What to work on ::
Restate every record that follows, keeping it exact.

Supplied data ::
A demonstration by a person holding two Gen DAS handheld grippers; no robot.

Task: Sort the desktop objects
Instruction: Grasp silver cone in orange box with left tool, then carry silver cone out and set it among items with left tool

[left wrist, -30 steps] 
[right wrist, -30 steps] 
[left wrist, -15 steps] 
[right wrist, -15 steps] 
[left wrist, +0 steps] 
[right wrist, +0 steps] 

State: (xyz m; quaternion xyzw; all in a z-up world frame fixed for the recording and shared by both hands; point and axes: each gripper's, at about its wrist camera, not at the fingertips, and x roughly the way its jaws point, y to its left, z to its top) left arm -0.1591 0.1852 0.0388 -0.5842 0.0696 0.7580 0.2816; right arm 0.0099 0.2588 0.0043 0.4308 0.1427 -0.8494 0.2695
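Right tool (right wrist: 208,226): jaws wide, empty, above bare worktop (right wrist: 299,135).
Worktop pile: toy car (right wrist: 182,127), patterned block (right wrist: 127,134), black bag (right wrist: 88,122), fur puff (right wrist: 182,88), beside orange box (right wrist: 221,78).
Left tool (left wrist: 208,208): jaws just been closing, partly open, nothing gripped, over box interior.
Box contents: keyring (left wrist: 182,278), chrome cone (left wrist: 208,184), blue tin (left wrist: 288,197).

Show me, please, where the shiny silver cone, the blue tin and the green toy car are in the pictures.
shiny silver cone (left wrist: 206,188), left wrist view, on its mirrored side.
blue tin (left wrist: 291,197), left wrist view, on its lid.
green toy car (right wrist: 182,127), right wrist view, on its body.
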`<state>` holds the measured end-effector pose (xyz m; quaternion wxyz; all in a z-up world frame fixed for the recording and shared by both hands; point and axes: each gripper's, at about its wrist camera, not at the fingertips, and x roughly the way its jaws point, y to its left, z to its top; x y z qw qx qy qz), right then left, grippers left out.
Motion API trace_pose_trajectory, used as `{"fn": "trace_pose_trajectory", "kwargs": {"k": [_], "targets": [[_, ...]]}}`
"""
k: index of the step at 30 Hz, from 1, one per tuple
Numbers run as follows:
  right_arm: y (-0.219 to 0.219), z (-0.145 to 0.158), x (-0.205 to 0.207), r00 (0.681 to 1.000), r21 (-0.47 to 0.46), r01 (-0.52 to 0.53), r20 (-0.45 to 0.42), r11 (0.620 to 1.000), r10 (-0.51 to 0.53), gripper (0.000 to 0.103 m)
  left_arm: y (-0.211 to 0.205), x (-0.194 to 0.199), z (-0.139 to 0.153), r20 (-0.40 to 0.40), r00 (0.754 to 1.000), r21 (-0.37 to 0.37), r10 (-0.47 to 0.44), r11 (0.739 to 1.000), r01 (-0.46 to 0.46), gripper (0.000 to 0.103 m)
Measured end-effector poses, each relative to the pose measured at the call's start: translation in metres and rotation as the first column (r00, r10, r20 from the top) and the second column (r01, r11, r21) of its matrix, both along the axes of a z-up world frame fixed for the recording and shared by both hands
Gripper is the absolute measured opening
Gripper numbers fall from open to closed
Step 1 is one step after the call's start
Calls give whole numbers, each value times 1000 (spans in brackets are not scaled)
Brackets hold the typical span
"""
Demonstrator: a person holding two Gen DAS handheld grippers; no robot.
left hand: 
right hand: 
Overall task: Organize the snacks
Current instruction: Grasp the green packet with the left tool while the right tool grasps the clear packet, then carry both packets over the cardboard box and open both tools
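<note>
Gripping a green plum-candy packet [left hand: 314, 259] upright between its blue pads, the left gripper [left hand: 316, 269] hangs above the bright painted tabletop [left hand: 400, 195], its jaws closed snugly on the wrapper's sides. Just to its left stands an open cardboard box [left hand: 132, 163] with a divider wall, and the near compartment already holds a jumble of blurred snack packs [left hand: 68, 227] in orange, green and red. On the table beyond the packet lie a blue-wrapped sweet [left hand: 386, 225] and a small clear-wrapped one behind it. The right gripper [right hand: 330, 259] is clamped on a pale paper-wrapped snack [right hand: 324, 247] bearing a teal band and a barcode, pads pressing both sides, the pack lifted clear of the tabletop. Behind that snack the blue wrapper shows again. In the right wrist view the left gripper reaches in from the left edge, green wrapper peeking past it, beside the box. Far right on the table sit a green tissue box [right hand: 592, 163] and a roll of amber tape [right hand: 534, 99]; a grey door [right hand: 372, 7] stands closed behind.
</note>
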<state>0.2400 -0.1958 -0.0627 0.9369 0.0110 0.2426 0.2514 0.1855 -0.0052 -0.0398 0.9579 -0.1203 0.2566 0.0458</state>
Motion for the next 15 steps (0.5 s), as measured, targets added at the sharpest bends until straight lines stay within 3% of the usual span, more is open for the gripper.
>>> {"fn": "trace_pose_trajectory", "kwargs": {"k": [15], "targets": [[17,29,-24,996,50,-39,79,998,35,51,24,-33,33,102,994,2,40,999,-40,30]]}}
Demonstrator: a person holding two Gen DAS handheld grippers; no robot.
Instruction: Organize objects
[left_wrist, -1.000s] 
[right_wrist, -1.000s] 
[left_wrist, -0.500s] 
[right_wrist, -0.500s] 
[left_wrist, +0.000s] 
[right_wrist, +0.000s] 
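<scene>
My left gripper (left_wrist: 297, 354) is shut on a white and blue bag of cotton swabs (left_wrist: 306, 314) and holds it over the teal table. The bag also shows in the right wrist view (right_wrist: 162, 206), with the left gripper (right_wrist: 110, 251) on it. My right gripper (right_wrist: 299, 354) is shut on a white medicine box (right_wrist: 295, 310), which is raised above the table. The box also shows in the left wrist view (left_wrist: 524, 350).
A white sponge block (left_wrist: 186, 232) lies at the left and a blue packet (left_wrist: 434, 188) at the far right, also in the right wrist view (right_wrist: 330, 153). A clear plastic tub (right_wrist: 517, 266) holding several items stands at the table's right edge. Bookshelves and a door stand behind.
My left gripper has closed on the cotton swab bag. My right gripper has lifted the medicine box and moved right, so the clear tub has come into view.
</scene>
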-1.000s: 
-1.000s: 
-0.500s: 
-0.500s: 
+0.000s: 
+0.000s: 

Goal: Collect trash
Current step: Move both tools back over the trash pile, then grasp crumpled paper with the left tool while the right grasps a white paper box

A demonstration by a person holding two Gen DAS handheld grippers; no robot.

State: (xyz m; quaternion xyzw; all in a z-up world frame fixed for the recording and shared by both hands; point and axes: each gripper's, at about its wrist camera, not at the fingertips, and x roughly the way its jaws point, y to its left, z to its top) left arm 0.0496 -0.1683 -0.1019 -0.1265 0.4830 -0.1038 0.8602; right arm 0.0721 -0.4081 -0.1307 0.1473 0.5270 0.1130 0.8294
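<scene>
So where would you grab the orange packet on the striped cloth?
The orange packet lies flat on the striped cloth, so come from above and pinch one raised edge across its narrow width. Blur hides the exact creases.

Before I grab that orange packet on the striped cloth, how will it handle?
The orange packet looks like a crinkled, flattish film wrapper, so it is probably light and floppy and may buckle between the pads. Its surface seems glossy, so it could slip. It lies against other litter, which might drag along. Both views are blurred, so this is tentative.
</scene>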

Solution for this task ::
A demonstration by a person holding two Gen DAS handheld grippers; no robot.

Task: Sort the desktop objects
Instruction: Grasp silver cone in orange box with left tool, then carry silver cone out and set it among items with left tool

[left wrist, -30 steps] 
[right wrist, -30 steps] 
[left wrist, -15 steps] 
[right wrist, -15 steps] 
[left wrist, +0 steps] 
[right wrist, +0 steps] 

State: (xyz m; quaternion xyzw; all in a z-up world frame fixed for the recording and shared by both hands; point and axes: each gripper's, at about its wrist camera, not at the fingertips, and x roughly the way its jaws point, y to its left, z to its top) left arm -0.1591 0.1852 0.0388 -0.5842 0.0696 0.7580 0.2816; right arm 0.0099 0.2588 0.0043 0.4308 0.1427 -0.8494 0.2695
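Right tool (right wrist: 208,226): jaws wide, empty, above bare worktop (right wrist: 299,135).
Worktop pile: toy car (right wrist: 182,127), patterned block (right wrist: 127,134), black bag (right wrist: 88,122), fur puff (right wrist: 182,88), beside orange box (right wrist: 221,78).
Left tool (left wrist: 208,208): jaws just been closing, partly open, nothing gripped, over box interior.
Box contents: keyring (left wrist: 182,278), chrome cone (left wrist: 208,184), blue tin (left wrist: 288,197).

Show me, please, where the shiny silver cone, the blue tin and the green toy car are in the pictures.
shiny silver cone (left wrist: 206,188), left wrist view, on its mirrored side.
blue tin (left wrist: 291,197), left wrist view, on its lid.
green toy car (right wrist: 182,127), right wrist view, on its body.
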`<state>` holds the measured end-effector pose (xyz m; quaternion wxyz; all in a z-up world frame fixed for the recording and shared by both hands; point and axes: each gripper's, at about its wrist camera, not at the fingertips, and x roughly the way its jaws point, y to its left, z to its top; x y z qw qx qy qz), right then left, grippers left out.
Motion API trace_pose_trajectory, used as `{"fn": "trace_pose_trajectory", "kwargs": {"k": [_], "targets": [[_, ...]]}}`
"""
k: index of the step at 30 Hz, from 1, one per tuple
Numbers run as follows:
  right_arm: y (-0.219 to 0.219), z (-0.145 to 0.158), x (-0.205 to 0.207), r00 (0.681 to 1.000), r21 (-0.47 to 0.46), r01 (-0.52 to 0.53), r20 (-0.45 to 0.42), r11 (0.620 to 1.000), r10 (-0.51 to 0.53), gripper (0.000 to 0.103 m)
  left_arm: y (-0.211 to 0.205), x (-0.194 to 0.199), z (-0.139 to 0.153), r20 (-0.40 to 0.40), r00 (0.754 to 1.000), r21 (-0.37 to 0.37), r10 (-0.47 to 0.44), r11 (0.739 to 1.000), r01 (-0.46 to 0.46), gripper (0.000 to 0.103 m)
Measured end-effector poses, each relative to the pose measured at the call's start: translation in metres and rotation as the first column (r00, r10, r20 from the top) and the second column (r01, r11, r21) of its matrix, both along the axes of a z-up world frame fixed for the recording and shared by both hands
Gripper is the absolute measured opening
Gripper numbers fall from open to closed
Step 1 is one step after the call's start
Calls give whole numbers, each value times 1000 (spans in brackets are not scaled)
Brackets hold the typical span
"""
Demonstrator: a person holding two Gen DAS handheld grippers; no robot.
left hand: 
right hand: 
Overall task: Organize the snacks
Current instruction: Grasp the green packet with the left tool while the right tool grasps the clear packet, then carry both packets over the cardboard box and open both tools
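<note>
Gripping a green plum-candy packet [left hand: 314, 259] upright between its blue pads, the left gripper [left hand: 316, 269] hangs above the bright painted tabletop [left hand: 400, 195], its jaws closed snugly on the wrapper's sides. Just to its left stands an open cardboard box [left hand: 132, 163] with a divider wall, and the near compartment already holds a jumble of blurred snack packs [left hand: 68, 227] in orange, green and red. On the table beyond the packet lie a blue-wrapped sweet [left hand: 386, 225] and a small clear-wrapped one behind it. The right gripper [right hand: 330, 259] is clamped on a pale paper-wrapped snack [right hand: 324, 247] bearing a teal band and a barcode, pads pressing both sides, the pack lifted clear of the tabletop. Behind that snack the blue wrapper shows again. In the right wrist view the left gripper reaches in from the left edge, green wrapper peeking past it, beside the box. Far right on the table sit a green tissue box [right hand: 592, 163] and a roll of amber tape [right hand: 534, 99]; a grey door [right hand: 372, 7] stands closed behind.
</note>
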<state>0.2400 -0.1958 -0.0627 0.9369 0.0110 0.2426 0.2514 0.1855 -0.0052 -0.0398 0.9579 -0.1203 0.2566 0.0458</state>
Motion for the next 15 steps (0.5 s), as measured, targets added at the sharpest bends until straight lines stay within 3% of the usual span, more is open for the gripper.
>>> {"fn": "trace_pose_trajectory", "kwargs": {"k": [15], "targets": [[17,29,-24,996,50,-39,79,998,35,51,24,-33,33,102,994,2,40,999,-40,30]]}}
Demonstrator: a person holding two Gen DAS handheld grippers; no robot.
Instruction: Organize objects
[left_wrist, -1.000s] 
[right_wrist, -1.000s] 
[left_wrist, -0.500s] 
[right_wrist, -0.500s] 
[left_wrist, +0.000s] 
[right_wrist, +0.000s] 
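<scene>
My left gripper (left_wrist: 297, 354) is shut on a white and blue bag of cotton swabs (left_wrist: 306, 314) and holds it over the teal table. The bag also shows in the right wrist view (right_wrist: 162, 206), with the left gripper (right_wrist: 110, 251) on it. My right gripper (right_wrist: 299, 354) is shut on a white medicine box (right_wrist: 295, 310), which is raised above the table. The box also shows in the left wrist view (left_wrist: 524, 350).
A white sponge block (left_wrist: 186, 232) lies at the left and a blue packet (left_wrist: 434, 188) at the far right, also in the right wrist view (right_wrist: 330, 153). A clear plastic tub (right_wrist: 517, 266) holding several items stands at the table's right edge. Bookshelves and a door stand behind.
My left gripper has closed on the cotton swab bag. My right gripper has lifted the medicine box and moved right, so the clear tub has come into view.
</scene>
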-1.000s: 
-1.000s: 
-0.500s: 
-0.500s: 
+0.000s: 
+0.000s: 

Goal: Collect trash
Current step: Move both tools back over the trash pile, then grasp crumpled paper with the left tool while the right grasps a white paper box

A demonstration by a person holding two Gen DAS handheld grippers; no robot.

State: (xyz m; quaternion xyzw; all in a z-up world frame fixed for the recording and shared by both hands; point and axes: each gripper's, at about its wrist camera, not at the fingertips, and x roughly the way its jaws point, y to its left, z to its top) left arm 0.0496 -0.1683 -0.1019 -0.1265 0.4830 -0.1038 0.8602; right arm 0.0721 -0.4081 -0.1307 0.1473 0.5270 0.1130 0.8294
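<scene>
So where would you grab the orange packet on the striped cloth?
The orange packet lies flat on the striped cloth, so come from above and pinch one raised edge across its narrow width. Blur hides the exact creases.

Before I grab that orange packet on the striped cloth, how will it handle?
The orange packet looks like a crinkled, flattish film wrapper, so it is probably light and floppy and may buckle between the pads. Its surface seems glossy, so it could slip. It lies against other litter, which might drag along. Both views are blurred, so this is tentative.
</scene>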

Work on this exercise has concluded.